Вторую половину дня, после уроков, Давид сидел дома один. Отец работал, и мальчику так не хватало живой сестры или брата, которые бы тайком следили за ним днем и ночью из своего невидимого укрытия. Постепенно после долгих наблюдений Давид пришел к выводу, что все углы, вписанные в окружность и опирающиеся на диаметр, прямые. Такие треугольники непонятно почему казались прекраснее и совершеннее всех остальных. Давид также заметил, что камни всегда летят вниз, к земле, правда, это еще требовало доказательства. Ведь «вниз» было просто словом, обозначавшим направление, в котором падают камни; иногда казалось более естественным, если бы они летели в обратном направлении, в сторону голубого и все притягивающего яркого света; Давид знал, как добиться ощущения, будто висишь над пропастью: надо только наклониться и посмотреть в пространство; на собственном опыте он убедился, что из порезанного пальца, ладони или руки кровь идет только восемь минут. Потом образуется корочка, и боль сменяется почти приятным зудом.

Каждую ночь он засыпал с невероятным трудом. Он лежал совсем один в темной комнате с белесыми прожилками, где тени начинали двигаться, стоило только отвести от них взгляд. Проходила целая вечность, начиненная различными звуками, шорохами и потрескиваниями на книжных полках и под кроватью, прежде чем наступал сон. И тут Давид оказывался один на один с существом (ко всему прочему они приходились друг другу родственниками), в чьих пустых глазницах скрывалась бездонная чернота, заставлявшая учащенно биться сердце, мальчик вздрагивал в испуге и просыпался. На крик являлась рассерженная и вечно хотевшая спать мамка: от нее пахло кремом. Теперь она сильно изменилась. Да и отец тоже не тот.
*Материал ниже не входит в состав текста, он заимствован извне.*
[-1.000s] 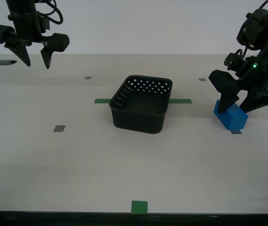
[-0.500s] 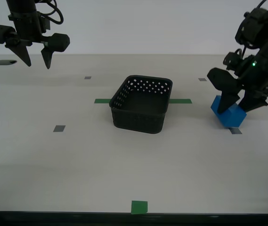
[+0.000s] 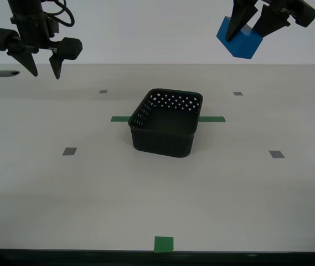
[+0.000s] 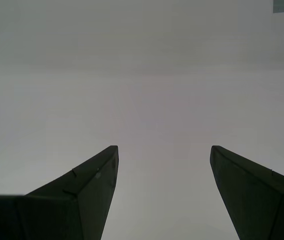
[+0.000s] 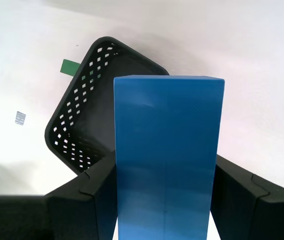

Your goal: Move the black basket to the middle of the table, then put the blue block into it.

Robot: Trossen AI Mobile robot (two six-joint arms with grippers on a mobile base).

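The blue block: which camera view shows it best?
The first wrist view: the blue block fills the frame, clamped in my first pincer. The exterior view shows it small, lifted high. The second wrist view misses it.

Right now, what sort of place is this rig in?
Likely a lab test bench, not a home or shop: a bare pale table marked with green tape and grey squares, a blank wall behind, and only the black basket and blue block as props.
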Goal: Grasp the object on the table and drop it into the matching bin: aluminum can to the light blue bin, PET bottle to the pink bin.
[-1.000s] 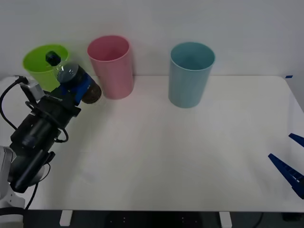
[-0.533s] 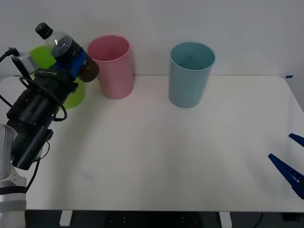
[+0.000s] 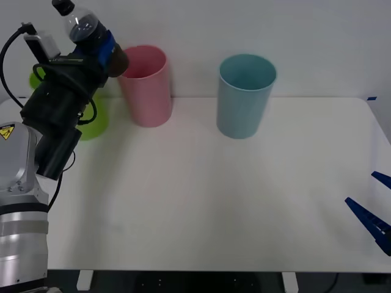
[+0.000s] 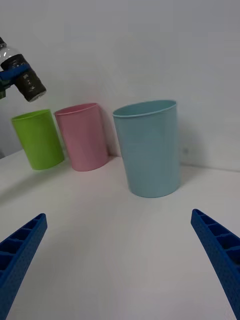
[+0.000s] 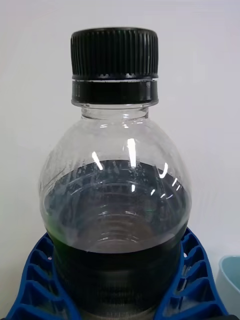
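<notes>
Ribbed blue left tool (image 3: 101, 49) around clear bottle (image 3: 85, 27)

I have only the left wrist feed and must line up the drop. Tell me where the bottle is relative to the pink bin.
Observer: The PET bottle, clamped in the left pincer, is tilted in the air, its base near the pink bin rim on that bin's left side, not over its mouth.
Operator: Name what stands on that side.
Observer: A lime green bin stands on the table left of the pink one, partly behind the arm.
Operator: Report the right arm.
Observer: The right pincer is open, low at the table's right edge, far from all the bins.
</notes>
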`<move>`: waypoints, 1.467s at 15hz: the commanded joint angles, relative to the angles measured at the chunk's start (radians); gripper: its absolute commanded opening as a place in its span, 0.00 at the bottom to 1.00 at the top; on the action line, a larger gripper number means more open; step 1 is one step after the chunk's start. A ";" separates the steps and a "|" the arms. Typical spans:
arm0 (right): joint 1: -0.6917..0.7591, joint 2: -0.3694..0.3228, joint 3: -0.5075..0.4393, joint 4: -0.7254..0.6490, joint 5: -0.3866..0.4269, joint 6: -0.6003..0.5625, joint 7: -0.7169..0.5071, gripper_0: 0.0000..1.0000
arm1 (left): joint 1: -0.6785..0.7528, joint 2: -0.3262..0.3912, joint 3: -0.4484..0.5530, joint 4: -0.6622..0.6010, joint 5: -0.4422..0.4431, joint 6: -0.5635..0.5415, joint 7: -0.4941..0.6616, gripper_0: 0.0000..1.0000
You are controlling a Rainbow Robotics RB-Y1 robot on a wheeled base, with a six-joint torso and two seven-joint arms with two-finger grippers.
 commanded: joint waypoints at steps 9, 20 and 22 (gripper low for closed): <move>0.000 0.000 0.000 0.000 0.000 0.000 0.000 1.00 | -0.400 0.044 0.027 0.519 -0.198 0.106 -0.038 0.01; 0.000 0.000 0.000 0.000 0.000 0.000 0.000 1.00 | -0.518 0.044 0.010 0.674 -0.229 0.164 -0.061 0.05; 0.000 0.000 0.000 0.000 0.000 0.000 0.000 1.00 | -0.516 0.044 0.007 0.674 -0.223 0.164 -0.061 0.20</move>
Случайно выяснилось, что Давиду легко дается счет. Ему нравились числа, он легко управлялся с ними, сам не понимая как, чувствовал себя среди них в своей стихии. Как-то раз всей семьей они ехали на машине, и неожиданно для самого себя Давид заметил вслух, что мимо промелькнуло две тысячи четыреста тридцать семь столбов; при этом он не считал их специально или во всяком случае не помнил, чтобы считал. Дома отец пододвинул стул к сыну, сел, положил руки Давиду на колени, наклонился – у него были моржовые усы, очки и много морщин – и сказал:

– Двадцать семь умножить на шестьдесят три.
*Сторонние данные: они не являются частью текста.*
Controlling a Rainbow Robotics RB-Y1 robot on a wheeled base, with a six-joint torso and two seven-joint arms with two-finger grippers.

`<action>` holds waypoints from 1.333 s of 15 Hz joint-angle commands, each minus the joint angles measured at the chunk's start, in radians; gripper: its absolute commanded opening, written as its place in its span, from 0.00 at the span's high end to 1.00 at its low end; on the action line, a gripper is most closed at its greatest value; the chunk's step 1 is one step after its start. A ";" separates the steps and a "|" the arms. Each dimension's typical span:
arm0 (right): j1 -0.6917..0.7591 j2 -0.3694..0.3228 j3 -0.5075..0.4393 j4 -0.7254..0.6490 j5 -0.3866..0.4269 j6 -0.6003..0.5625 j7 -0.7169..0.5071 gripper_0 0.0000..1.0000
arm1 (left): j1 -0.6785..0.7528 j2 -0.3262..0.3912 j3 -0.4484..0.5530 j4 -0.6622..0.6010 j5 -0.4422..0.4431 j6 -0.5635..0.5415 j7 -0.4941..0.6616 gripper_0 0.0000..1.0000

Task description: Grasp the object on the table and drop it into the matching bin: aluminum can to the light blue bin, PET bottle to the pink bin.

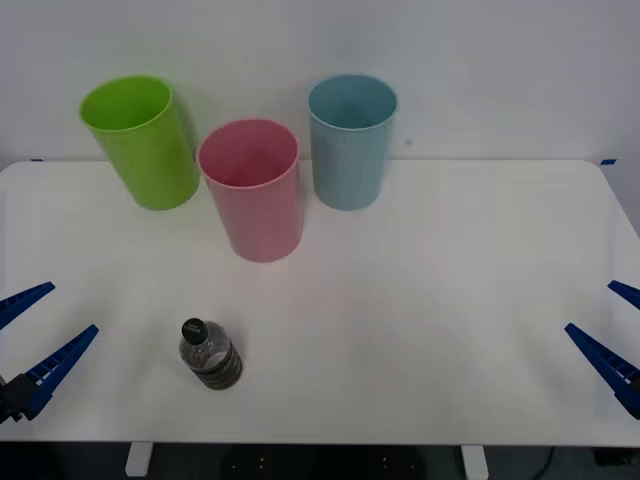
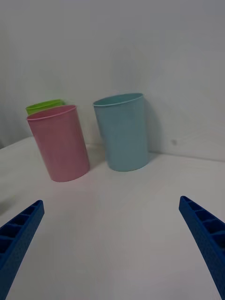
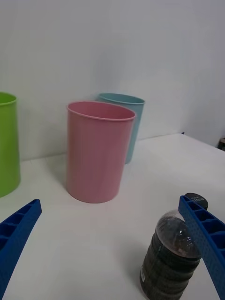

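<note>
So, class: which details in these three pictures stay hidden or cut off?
- Lime green bin, right wrist view: the pink bin hides all but its rim.
- Light blue bin, left wrist view: the pink bin covers part.
- Bottle, left wrist view: a left gripper finger overlaps its cap.
- Right gripper, front view: cut off by the edge.

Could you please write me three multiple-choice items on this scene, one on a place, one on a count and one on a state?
1. The PET bottle stands nearest which gripper?
A. left gripper
B. right gripper
C. midway between both

2. How many bins stand on the table?
A. two
B. three
C. four

3. How do the left gripper's fingers stand?
A. shut on the bottle
B. shut on nothing
C. open

Answers:
1 A, the bottle stands on the robot's left, by that gripper.
2 B: lime green bin, pink bin, light blue bin.
3 C, both fingers are spread wide, holding nothing.
</note>
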 commanded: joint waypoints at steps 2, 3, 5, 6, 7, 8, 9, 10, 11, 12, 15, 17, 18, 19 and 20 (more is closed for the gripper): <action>0.000 0.000 0.000 0.000 0.000 0.000 0.000 0.00 | 0.019 -0.015 -0.010 0.018 -0.005 -0.004 0.000 0.00; 0.000 0.000 0.000 0.000 0.000 0.000 0.000 0.00 | 0.024 -0.024 -0.011 0.018 -0.005 -0.004 -0.002 0.00; 0.000 0.000 0.000 0.000 0.000 0.000 0.000 0.00 | 0.038 -0.004 -0.039 0.015 0.033 -0.007 -0.002 0.00; 0.000 0.000 0.000 0.000 0.000 0.000 0.000 0.00 | 0.042 -0.004 -0.039 0.015 0.033 -0.007 -0.002 0.00; 0.000 0.000 0.000 0.000 0.000 0.000 0.000 0.00 | 0.045 -0.001 -0.039 0.017 0.033 -0.007 -0.005 0.00; 0.000 0.000 0.000 0.000 0.000 0.000 0.000 0.00 | 0.051 0.004 -0.040 0.017 0.033 -0.007 -0.008 0.00; 0.000 0.000 0.000 0.000 0.000 0.000 0.000 0.00 | 0.057 0.007 -0.043 0.017 0.033 -0.007 -0.012 0.00; 0.000 0.000 0.000 0.000 0.000 0.000 0.000 0.00 | 0.062 0.008 -0.050 0.017 0.030 -0.007 -0.020 0.00; 0.000 0.000 0.000 0.000 0.000 0.000 0.000 0.00 | 0.065 0.010 -0.057 0.017 0.017 -0.005 -0.028 0.00; 0.000 0.000 0.000 0.000 0.000 0.000 0.000 0.00 | 0.067 0.010 -0.059 0.017 0.001 -0.005 -0.034 0.00; 0.000 0.000 0.000 0.000 0.000 0.000 0.000 0.00 | 0.067 0.011 -0.063 0.017 -0.054 -0.005 -0.068 0.00; 0.000 0.000 0.000 0.000 0.000 0.000 0.000 0.00 | 0.067 0.014 -0.076 0.034 -0.072 -0.005 -0.127 0.00; 0.000 0.000 0.000 0.000 0.000 0.000 0.000 0.00 | 0.062 0.014 -0.088 0.050 -0.074 -0.005 -0.158 0.00; 0.000 0.000 0.000 0.000 0.000 0.000 0.000 0.00 | 0.057 0.017 -0.106 0.072 -0.074 -0.005 -0.192 0.00; 0.000 0.000 0.000 0.000 0.000 0.000 0.000 0.00 | 0.051 0.020 -0.122 0.095 -0.076 -0.007 -0.221 0.00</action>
Давид сглотнул и отвел глаза.

– Тысяча семьсот один.

Отец застучал по крошечному калькулятору, на секунду остановился, кивнул и продолжил:

– Пять тысяч шестьсот девяносто три на восемьсот шестьдесят семь.

Давид закрыл глаза, увидел источающую тепло оранжевую пелену и прислушался. Пахло едой, в соседней комнате мать что-то варила, у него заныло в желудке.

– Четыре миллиона девятьсот тридцать пять тысяч… восемьсот тридцать один, – протянул он.

Отец уткнулся в калькулятор и побледнел. На его лице резко выступили скулы. Он высморкался.

– А корень из этого?

Мальчик заерзал, ему хотелось встать, но рука на коленке крепко его держала. Окно отбрасывало блики, словно свет заперли между рамами.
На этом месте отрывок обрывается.